When, at a point of particular repression in British India, Mahatma Gandhi was asked by a journalist in London what he thought of British civilization, Gandhi had replied, "It would be a good idea."
Colonialism imprisons the mind. But the colonized mind often takes a deeply dialectical form. One of the forms that the colonized mind takes is rabid anti-Westernism: you judge the world in terms of having been dominated by the West for a hundred years or more, and this can become the overarching concern, drowning all other identities and priorities. Suddenly, for example, activist Arab-Muslims might become persuaded that they must see themselves as people who are trying to settle scores with the West - and all other affiliations and associations are unimportant. The whole tradition of Arab science, Arab mathematics, Arab literature, music, painting would then have lost their informing and identifying role. That is the result of a colonized mind because you forget everything else other than your relation with the former colonial masters. I would link the outburst of some of the violence we see today to a deeply misguided reaction to colonialism; it is certainly not unconnected with colonialism.

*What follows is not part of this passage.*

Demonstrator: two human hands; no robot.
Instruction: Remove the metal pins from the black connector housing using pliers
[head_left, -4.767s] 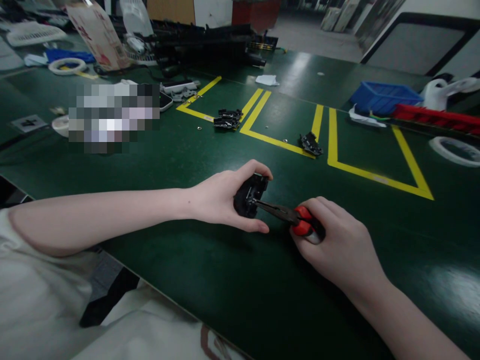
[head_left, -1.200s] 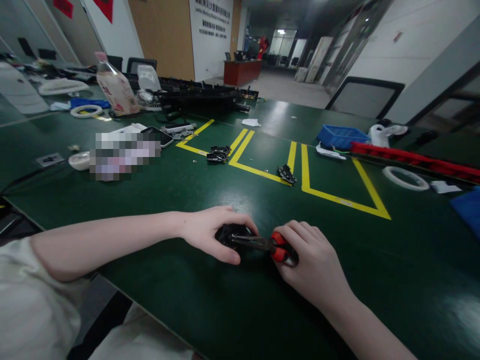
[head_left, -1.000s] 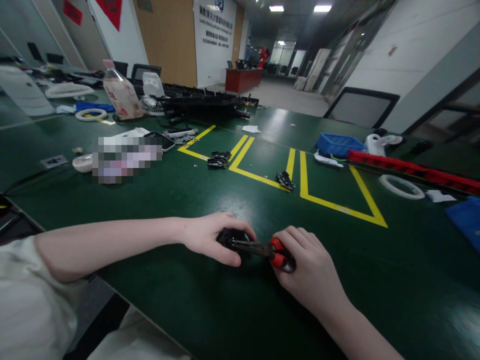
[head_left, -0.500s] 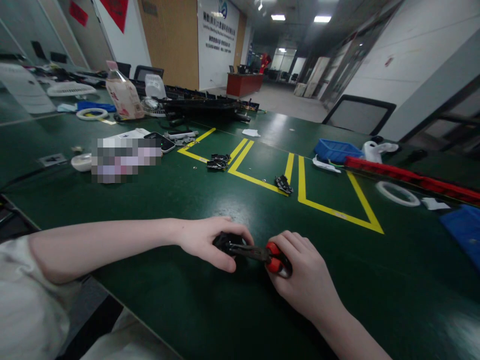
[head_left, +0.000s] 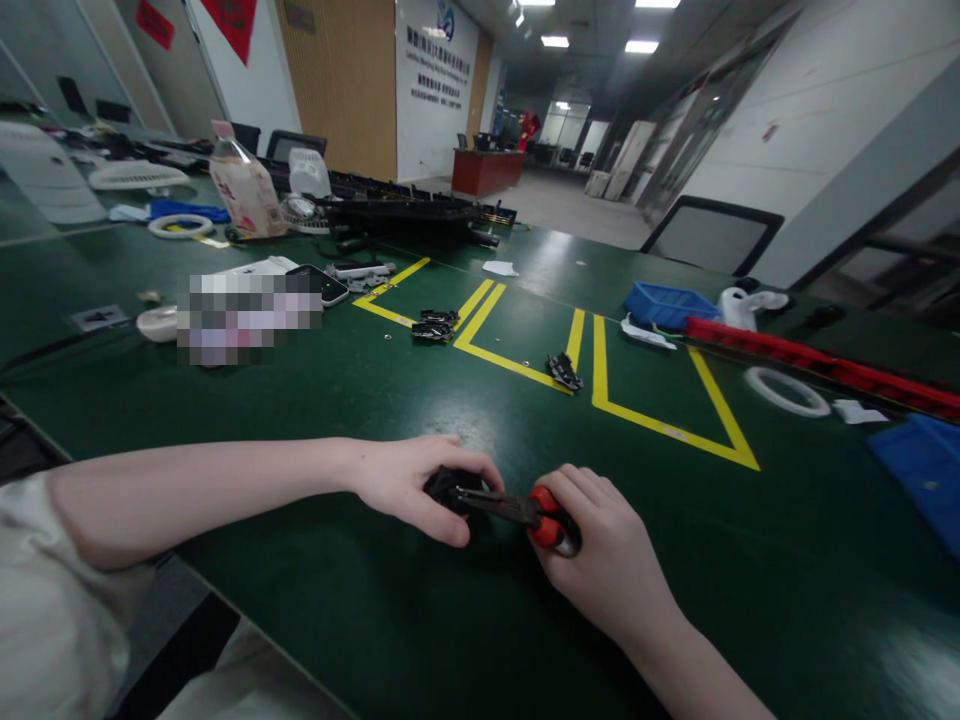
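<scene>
My left hand (head_left: 416, 487) is wrapped round a small black part (head_left: 448, 487) just above the green table (head_left: 360, 600). In my right hand (head_left: 600, 550) are pliers with red handles (head_left: 546, 512), their dark jaws pointing left and reaching the black part. Whether the jaws grip it is too small to tell. Beyond my hands, one dark metal piece (head_left: 564, 372) lies on the yellow tape, and more dark pieces (head_left: 433, 328) lie farther left by another tape corner.
A blue tray (head_left: 667, 304), a red strip (head_left: 825, 362) and a white ring (head_left: 787, 391) are at the right, with a blue bin (head_left: 919, 480) nearer. A phone (head_left: 321, 285) and a bottle (head_left: 246, 190) stand or lie at the left.
The view has shifted slightly. My hands keep nearly the same pose, with the pliers still at the black part, which looks slightly turned.
</scene>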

The success of India in preventing famines is an easy success, because famines are extremely easy to politicize: all you have to do is to print a picture of an emaciated mother and a dying child on the front page and that in itself is a stinging editorial. It does not require much reflection. But in order to bring quiet but widespread hunger to public attention, in order to publicize the debilitating effects of lack of schooling and illiteracy, and similarly the long-term deprivations of not having land reform, you need a great deal more engagement and use of imagination.